Prof Sabiiti Makara, a lecturer of Political Science at Makerere University, does not rule out the possibility of Bobi Wine ever rising to the highest leadership positions in the Opposition, saying that “leadership is something that we learn”, but hastens to add that he needs structures in order to engage in sustainable politics.
Prof Makara says his strength lies among the youth, most of whom have a bone to pick with the NRM on account of poverty and unemployment, especially among graduates. Besides, he comes with no unwanted baggage.
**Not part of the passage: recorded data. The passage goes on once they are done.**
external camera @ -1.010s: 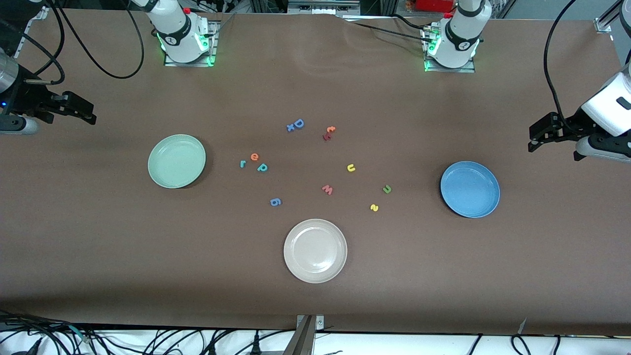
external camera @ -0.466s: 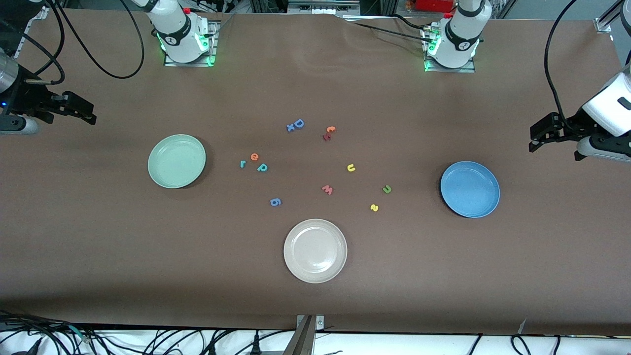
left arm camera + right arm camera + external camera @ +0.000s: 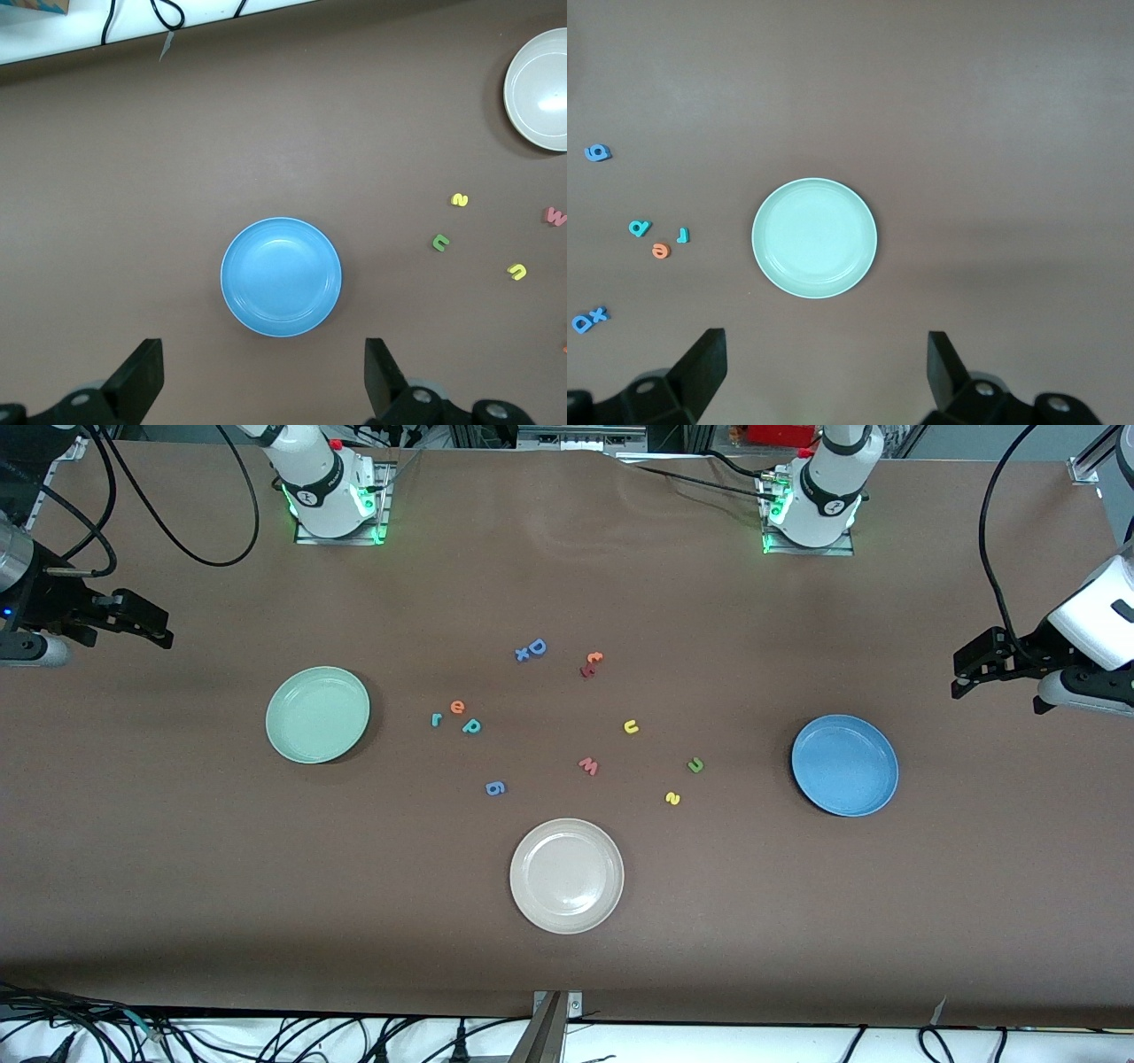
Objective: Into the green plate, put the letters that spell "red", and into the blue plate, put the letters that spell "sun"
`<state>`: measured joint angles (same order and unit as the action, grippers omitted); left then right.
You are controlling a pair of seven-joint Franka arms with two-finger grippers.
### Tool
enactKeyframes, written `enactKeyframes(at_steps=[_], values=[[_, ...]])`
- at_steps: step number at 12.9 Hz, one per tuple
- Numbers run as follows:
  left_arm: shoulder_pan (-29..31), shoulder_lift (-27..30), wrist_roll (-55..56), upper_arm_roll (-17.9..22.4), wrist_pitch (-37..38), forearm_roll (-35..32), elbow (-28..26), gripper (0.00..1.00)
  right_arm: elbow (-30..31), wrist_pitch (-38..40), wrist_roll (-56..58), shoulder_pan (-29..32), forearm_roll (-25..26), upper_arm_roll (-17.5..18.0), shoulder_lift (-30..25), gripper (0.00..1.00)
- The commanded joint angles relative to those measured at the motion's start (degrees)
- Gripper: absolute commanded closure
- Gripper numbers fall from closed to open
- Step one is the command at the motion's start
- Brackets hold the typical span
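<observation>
Both claws hang wide open and empty: the left claw (image 3: 264, 381) above the worktop (image 3: 567, 974) near the blue plate (image 3: 844, 765), the right claw (image 3: 826, 376) near the green plate (image 3: 317, 714). Between the plates lie r (image 3: 436, 719), e (image 3: 457, 707), d (image 3: 471, 726), u (image 3: 631, 726), n (image 3: 695, 764), s (image 3: 672, 798).

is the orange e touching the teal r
Apart. The front view shows bare table between the orange e and the teal r; the right wrist view agrees.
</observation>
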<state>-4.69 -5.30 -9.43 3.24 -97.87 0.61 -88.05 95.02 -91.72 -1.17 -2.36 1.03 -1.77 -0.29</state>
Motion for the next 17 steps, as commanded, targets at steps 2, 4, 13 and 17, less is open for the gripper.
enactKeyframes(at_steps=[2, 4, 13, 17], values=[[0.21, -0.59, -0.59, 0.1, 1.19, 0.62, 1.83, 0.0, -0.71, 1.71, -0.32, -0.1, 0.9, 0.1, -0.24, 0.0], [0.21, -0.59, -0.59, 0.1, 1.19, 0.62, 1.83, 0.0, -0.71, 2.51, -0.32, -0.1, 0.9, 0.1, -0.5, 0.0], [0.21, -0.68, -0.59, 0.1, 1.19, 0.62, 2.35, 0.0, -0.71, 3.04, -0.32, -0.1, 0.9, 0.1, -0.68, 0.0], [0.21, -0.68, -0.59, 0.1, 1.19, 0.62, 2.35, 0.0, -0.71, 2.42, -0.41, -0.1, 0.99, 0.1, -0.59, 0.0]])
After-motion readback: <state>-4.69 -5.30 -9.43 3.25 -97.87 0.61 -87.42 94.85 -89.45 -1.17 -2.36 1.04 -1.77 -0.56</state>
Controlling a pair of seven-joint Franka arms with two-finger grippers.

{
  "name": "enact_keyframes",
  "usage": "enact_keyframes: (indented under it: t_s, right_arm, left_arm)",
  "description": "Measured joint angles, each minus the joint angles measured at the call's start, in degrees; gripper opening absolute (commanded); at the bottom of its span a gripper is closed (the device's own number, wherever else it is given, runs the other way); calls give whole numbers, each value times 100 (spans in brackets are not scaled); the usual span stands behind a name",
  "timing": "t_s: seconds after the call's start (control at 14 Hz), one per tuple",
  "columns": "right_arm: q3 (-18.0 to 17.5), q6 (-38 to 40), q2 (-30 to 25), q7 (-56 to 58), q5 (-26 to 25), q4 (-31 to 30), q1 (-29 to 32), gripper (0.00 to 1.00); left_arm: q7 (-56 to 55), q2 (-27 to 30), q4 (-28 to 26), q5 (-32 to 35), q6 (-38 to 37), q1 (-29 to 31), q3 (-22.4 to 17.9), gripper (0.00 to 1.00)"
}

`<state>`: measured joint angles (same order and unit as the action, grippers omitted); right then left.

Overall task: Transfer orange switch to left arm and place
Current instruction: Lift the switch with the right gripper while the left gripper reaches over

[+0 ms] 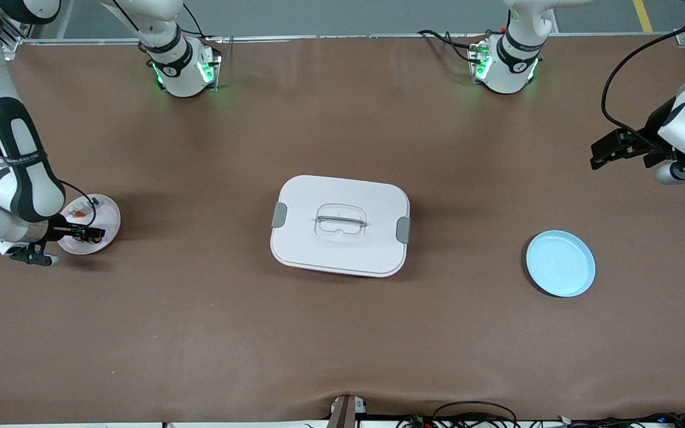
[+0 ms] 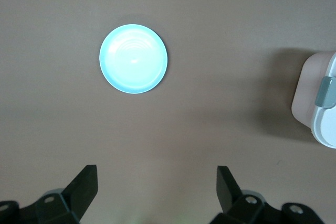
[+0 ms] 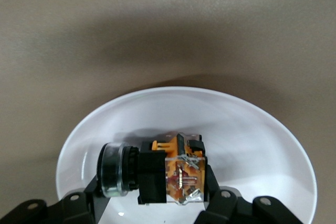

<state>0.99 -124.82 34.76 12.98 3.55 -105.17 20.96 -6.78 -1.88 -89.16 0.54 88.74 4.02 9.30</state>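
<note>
Even overhead light, bright; soft shadows spread beside the large white lidded plastic box [image 1: 340, 224] and round pale-blue plate [image 1: 560, 263] on the matte brown table [image 1: 342, 333]; plate glares w/ washed-out centre in left wrist view [image 2: 134, 59]; right wrist view dimmer, foreground slightly soft.

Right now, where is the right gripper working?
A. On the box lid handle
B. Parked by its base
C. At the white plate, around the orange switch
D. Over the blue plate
C. In the right wrist view the right gripper has its fingers on either side of the orange switch lying in the white plate; the left gripper waits, open.
</note>
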Motion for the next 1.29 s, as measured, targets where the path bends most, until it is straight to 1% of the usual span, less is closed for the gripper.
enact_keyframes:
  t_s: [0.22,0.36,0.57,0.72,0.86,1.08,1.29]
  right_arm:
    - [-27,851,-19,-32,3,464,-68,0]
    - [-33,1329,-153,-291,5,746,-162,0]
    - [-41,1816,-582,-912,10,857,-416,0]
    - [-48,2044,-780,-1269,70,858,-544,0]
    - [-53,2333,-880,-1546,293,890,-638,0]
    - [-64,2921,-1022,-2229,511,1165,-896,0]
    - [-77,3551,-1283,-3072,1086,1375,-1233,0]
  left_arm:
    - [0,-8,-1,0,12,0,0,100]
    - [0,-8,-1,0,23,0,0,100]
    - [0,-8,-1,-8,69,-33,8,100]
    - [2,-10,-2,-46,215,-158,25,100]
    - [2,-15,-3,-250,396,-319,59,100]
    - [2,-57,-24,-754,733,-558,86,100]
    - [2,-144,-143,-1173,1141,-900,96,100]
“FDC like the NRM has many contradictions. On the other hand Bobi Wine has no contradictions, but he still has a long way to go because the State is targeting him, he has no organisational structure and he is still an amateur politician,” Prof Makara says.

Is he a threat?
“The way they (government) are treating him, suggests that they think that he is a threat,” says Prof Makara, but NRM’s deputy secretary general Richard Todwong differs.
“He is not a threat at all. The politics of Uganda is very structured. You need to have grassroots structures in order to have an impact. He needed to study and understand the politics of Uganda, but he seems to be in a hurry. He came with popularity from the world of music and took it to be popularity in the world of politics. It is like rain in the dry season. It never penetrates the ground,” Mr Todwong says.
Since the events in Bugiri, Bobi Wine has been touted as the emerging new leader of the Opposition, but can he knock Dr Besigye off his perch as the most powerful man in the Opposition?
Prof Paul Wangoola, a former Makerere University don who was a member of the National Consultative Council (NCC), does not think so.
“Those who think that Dr Besigye is expired have to tell us whether what he stands for has expired too. Dr Besigye is a phenomenon. He is a vessel that embodies the belief in civilian authority just as Museveni is a vessel of guns and teargas. What phenomenon does Bobi Wine come with or stand for?” he asks.
Well, Dr Besigye has had to work very hard since October 2000 when he first declared his intention to take on his former boss.
Dr Besigye has had to operate at 100 degrees centigrade. He has suffered arrests and has been prosecuted on tramped up charges. He has been brutalised and dragged to courts in every corner of Uganda. Can Bobi Wine match that?
His appearance before the General Court Martial on Thursday set him off on a path similar to the one that Dr Besigye did tread. The question is whether he will stay the course.